For this exercise, return exactly the lines of the material below that begin at the one with "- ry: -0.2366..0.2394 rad" and stop after the one with "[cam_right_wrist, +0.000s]".
===
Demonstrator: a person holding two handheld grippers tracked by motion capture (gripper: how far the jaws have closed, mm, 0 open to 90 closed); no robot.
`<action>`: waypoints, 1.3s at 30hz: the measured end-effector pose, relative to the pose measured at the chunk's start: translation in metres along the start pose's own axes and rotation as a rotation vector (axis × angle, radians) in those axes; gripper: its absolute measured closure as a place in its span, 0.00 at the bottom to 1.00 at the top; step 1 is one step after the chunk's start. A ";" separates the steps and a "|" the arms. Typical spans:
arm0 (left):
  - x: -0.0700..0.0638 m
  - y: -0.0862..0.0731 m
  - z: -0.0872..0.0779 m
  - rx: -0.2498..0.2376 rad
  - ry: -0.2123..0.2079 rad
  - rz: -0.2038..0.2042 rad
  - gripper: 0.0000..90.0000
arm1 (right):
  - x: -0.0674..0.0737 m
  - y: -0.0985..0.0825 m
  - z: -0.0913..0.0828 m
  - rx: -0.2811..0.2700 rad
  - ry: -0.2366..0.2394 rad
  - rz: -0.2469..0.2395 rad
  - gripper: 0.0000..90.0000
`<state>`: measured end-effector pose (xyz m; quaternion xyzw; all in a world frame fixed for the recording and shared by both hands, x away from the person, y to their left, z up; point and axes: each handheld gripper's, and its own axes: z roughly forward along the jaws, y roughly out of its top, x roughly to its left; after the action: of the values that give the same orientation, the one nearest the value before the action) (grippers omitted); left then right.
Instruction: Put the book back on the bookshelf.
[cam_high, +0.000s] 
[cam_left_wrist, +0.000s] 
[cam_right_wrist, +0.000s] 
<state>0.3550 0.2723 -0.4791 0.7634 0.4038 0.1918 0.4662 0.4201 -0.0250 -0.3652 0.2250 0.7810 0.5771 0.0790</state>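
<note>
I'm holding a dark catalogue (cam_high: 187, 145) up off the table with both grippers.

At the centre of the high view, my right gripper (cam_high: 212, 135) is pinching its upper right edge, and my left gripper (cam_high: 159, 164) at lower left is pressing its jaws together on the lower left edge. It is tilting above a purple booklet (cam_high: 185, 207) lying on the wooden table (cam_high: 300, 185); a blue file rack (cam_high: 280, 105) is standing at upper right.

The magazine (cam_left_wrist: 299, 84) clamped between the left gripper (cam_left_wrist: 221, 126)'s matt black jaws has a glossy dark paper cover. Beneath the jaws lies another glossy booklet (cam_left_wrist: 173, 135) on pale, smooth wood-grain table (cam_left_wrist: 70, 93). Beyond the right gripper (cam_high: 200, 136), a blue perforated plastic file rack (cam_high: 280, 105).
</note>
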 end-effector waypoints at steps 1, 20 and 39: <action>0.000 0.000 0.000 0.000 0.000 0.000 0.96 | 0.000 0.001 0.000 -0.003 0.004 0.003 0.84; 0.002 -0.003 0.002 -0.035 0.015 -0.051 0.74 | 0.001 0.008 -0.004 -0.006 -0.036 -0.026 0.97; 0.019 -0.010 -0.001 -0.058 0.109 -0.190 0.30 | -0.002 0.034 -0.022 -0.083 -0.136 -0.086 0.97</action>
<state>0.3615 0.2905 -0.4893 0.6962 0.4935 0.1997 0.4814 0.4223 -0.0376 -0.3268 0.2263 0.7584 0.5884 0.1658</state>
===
_TASK RESPONSE_.
  - ry: -0.2366..0.2394 rad
  - rz: -0.2469..0.2395 rad
  - gripper: 0.0000..90.0000
`<state>`: measured end-effector pose (xyz m; quaternion xyzw; all in a world frame fixed for the recording and shared by both hands, x away from the person, y to their left, z up; point and axes: each handheld gripper's, and its own axes: z roughly forward along the jaws, y roughly out of its top, x roughly to its left; after the action: of the values that give the same orientation, the one nearest the value before the action) (grippers omitted); left then right.
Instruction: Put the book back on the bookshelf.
[cam_high, +0.000s] 
[cam_left_wrist, +0.000s] 
[cam_right_wrist, +0.000s] 

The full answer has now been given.